» **Work required**
Because the images are not wanted, restate every line below word for word without them.

» **Data below**
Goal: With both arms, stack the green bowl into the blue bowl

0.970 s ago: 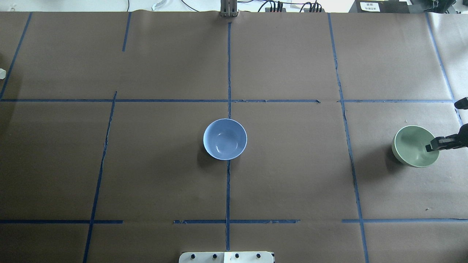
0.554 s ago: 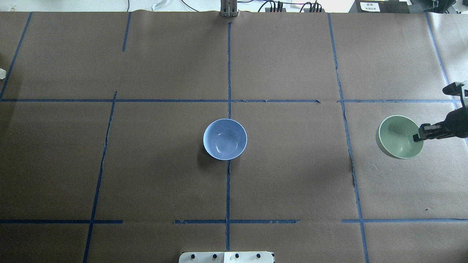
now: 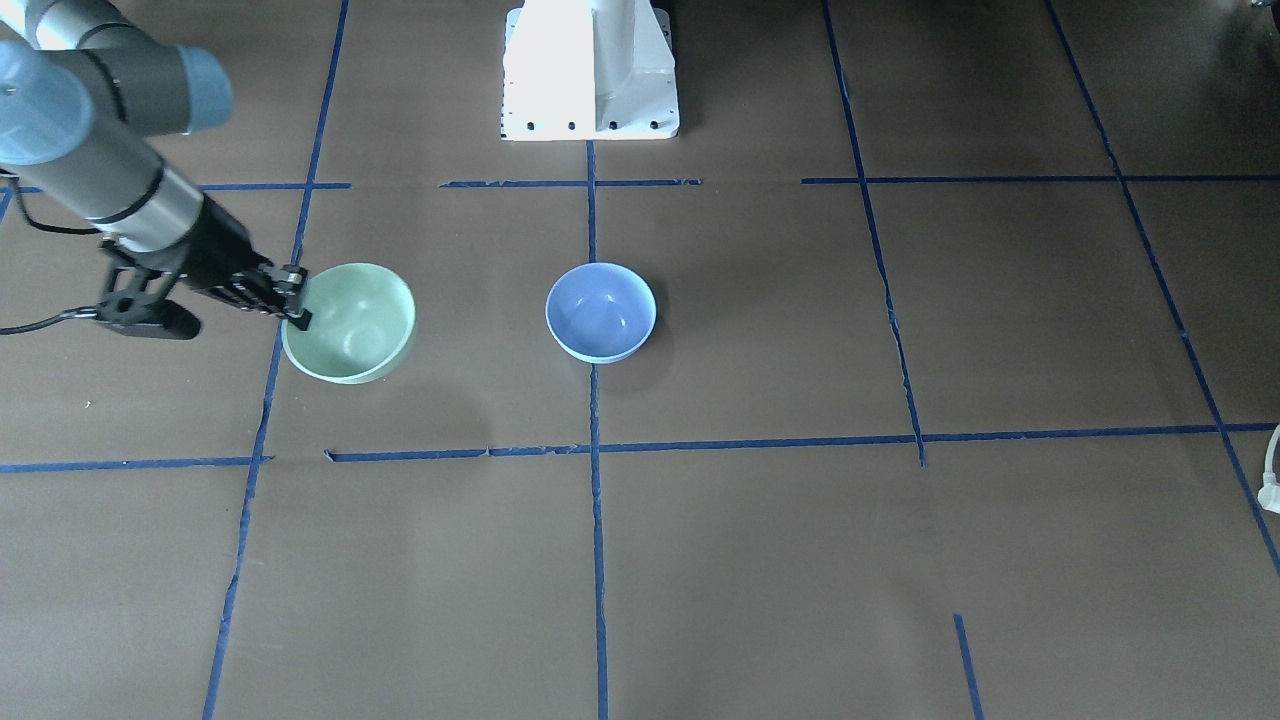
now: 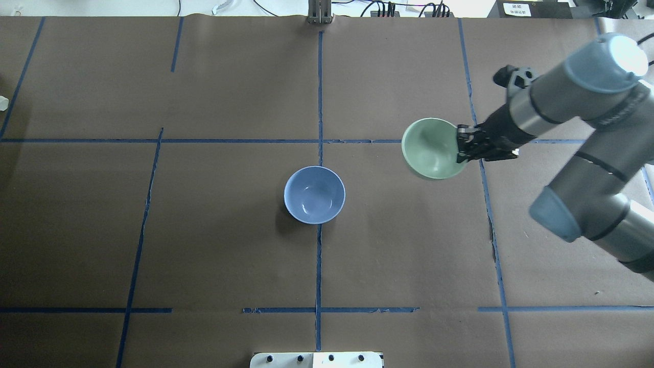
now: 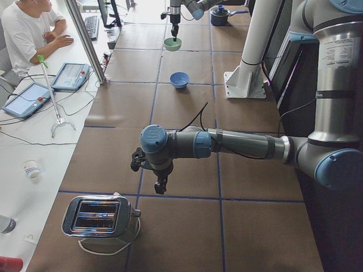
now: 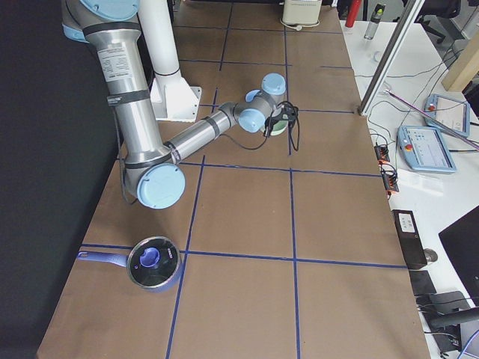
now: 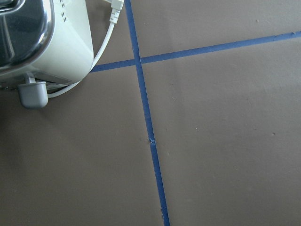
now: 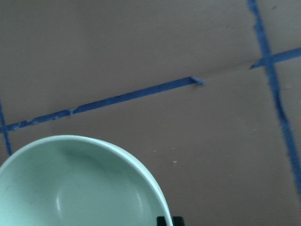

» **The completed task**
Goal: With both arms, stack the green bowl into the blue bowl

0.970 s ago: 
0.554 s ago: 
now: 
now: 
now: 
now: 
now: 
now: 

For this exercise, nothing more remains to be given.